Shirley Goldfarb souhaitait devenir rabbine. Elle était alors professeure d’hébreu à New York et suivait des cours de théologie. « J’ai toujours cherché, cherché, toujours dans le noir, j’étais fofolle, une aveugle à New-York, quand j’ai commencé ma carrière » dit-elle à Michel Sicard dans un entretien à l’été 1979. Shirley Goldfarb choisira finalement la peinture, un peu par hasard. Un jour, un professeur qui lui avait un peu enseigné la peinture lui dit : « Vous avez du talent, pourquoi ne devenez-vous pas peintre? » Si elle a d’abord pensé que c’était une idée complètement dingue, elle se retrouvait néanmoins quelques années plus tard à ouvrir la porte d’une école de peinture, par « instinct ». On lui propose tout de suite de devenir modèle nue. « C’est comme ça que je suis entrée dans la peinture ». C’est d’ailleurs dans une de ces sessions qu’elle rencontre son mari, l’artiste Gregory Masurovsky.
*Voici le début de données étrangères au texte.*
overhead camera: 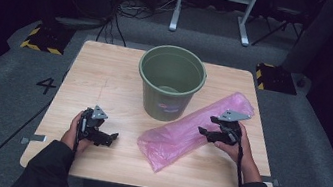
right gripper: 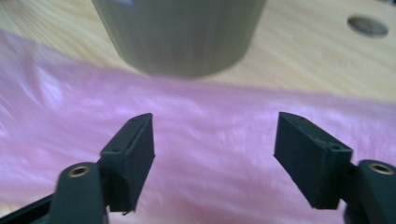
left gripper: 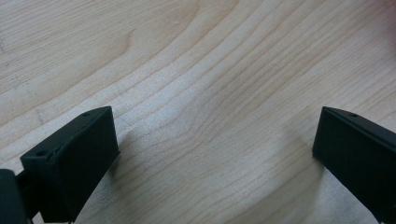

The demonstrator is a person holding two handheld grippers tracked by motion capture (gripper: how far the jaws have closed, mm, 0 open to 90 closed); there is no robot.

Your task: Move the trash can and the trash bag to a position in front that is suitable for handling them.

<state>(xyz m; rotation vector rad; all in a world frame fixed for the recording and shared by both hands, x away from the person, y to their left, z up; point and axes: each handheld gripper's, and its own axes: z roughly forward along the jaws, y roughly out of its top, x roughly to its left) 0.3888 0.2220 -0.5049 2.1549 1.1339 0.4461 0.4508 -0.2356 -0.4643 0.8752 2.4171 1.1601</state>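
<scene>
One green bucket and one pink plastic bag are seen on the table, the bag just right of the bucket. The right gripper is held over the bag, jaws apart, nothing gripped; the left gripper is rested low on bare wood, wide open

A pale wooden surface carries a green bucket and, just beside it, a seemingly folded pink plastic bag.

Pink bag (glossy), green bucket.
</scene>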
L’artiste américaine déménage à Paris en 1954, à 29 ans. Elle est optimiste. « C’est ce qui me pousse à continuer, même dans cette période de monochromisme, je suis sûre que quelque chose va arriver après, j’ai cet optimisme absolument fou en moi. Je suis née optimiste et je pense quand je me lève le matin : ‘Aujourd’hui quelque chose de merveilleux doit arriver!’ ».

Peu de choses ont été écrites sur la vie de Shirley Goldfarb, née en 1925 et morte en 1980. On sait qu’elle avait un enfant. Qu’elle était peintre. Parfois écrivaine. Souvent poétesse. Qu’elle est morte d’un cancer. Qu’elle n’a jamais été très connue. Elle a peint beaucoup de monochromes, des petites tâches de couleur déposées au couteau à palette.

Nous savons presque tout de ses carnets, journaux intimes écrits sur la terrasse de cafés parisiens où elle rencontrait les intellectuel·l·es contemporain·e·s (Carnets-Montparnasse 1971-1980, Shirley Goldfarb) : David Hockney, Susan Sontag, Germaine Geer, Barthes…

« Observations sur mon propre être. Diable qui suis-je ? Certainement pas celle que j’ai été. » (17 juin 2972)

Shirley Goldfarb est avant tout une peintre qui se questionne sur le monde qui l’entoure. « Je suis une femme riche sans argent » écrit-elle dans ses carnets. Frédérique Villemur, historienne de l’art analyse l’écriture et la peinture de Goldfarb comme « un acte de résistance face à la société capitaliste (au pouvoir de l’argent elle oppose sa glorieuse pauvreté), et face au machisme (Shirley décrit le voyeurisme mâle aux terrasses de café), comme au marché de l’art et à ses institutions (elle s’est tant amusée à Paris, dit-elle, qu’elle en a oublié de rentrer en Amérique pour devenir célèbre) » (Shirley Goldfarb : un journal, une œuvre, 1971-1980, Villemur, Le femmes parlent d’art, vol.1 2011).

« J’aime : le fait que Roland Barthes s’essaye dans le même café que moi, et me sourie à l’occasion.

J’aime : le temps où j’ai à faire ou ne pas faire toutes les choses que j’ai à faire ou ne pas faire.

J’aime : l’acte de peindre chaque jour sur une grande toile à l’infini des touches de couleur. Chaque touche signifiant quelque chose de fabuleux, mêle si je ne sais pas
exactement quoi.

J’aime : les garçons, les jolis garçons que je connais et qui me connaissent. J’ai et Tom parmi ceux-là – peut être les plus importants en ce moment. Nous nous sommes assis ensemble, nous avons ri ensemble, nous ne ferons certainement rien de sexuel ensemble. C’est pourquoi nous pouvons être ensemble – nous savons qu’il n’y a pas d’issue. »

Le sentiment de liberté est omniprésent dans ses journaux, tout au long de sa vie. « Je suis le genre de personne qui doit être libre de vivre, sans avoir à se sentir responsable de quiconque, hormis d’elle-même » (1971). Il s’impose comme une revendication, en tant que femme mais aussi (et surtout) en tant qu’artiste. La liberté est, pour Goldfarb, un but et non un moyen : « Une juive errante qui ne sait où aller. Si je souhaite être libre – libre pour quoi faire – juste libre de penser que je suis libre. » Quelques jours avant de mourir, c’est encore la liberté qui envahit ses pensées : « Je ne dois renoncer à rien ni à personne. Mon moi théâtral… mon moi artistique… de toute façon nous surmonterons… parce que nous ne savons pas commencer renoncer ! ».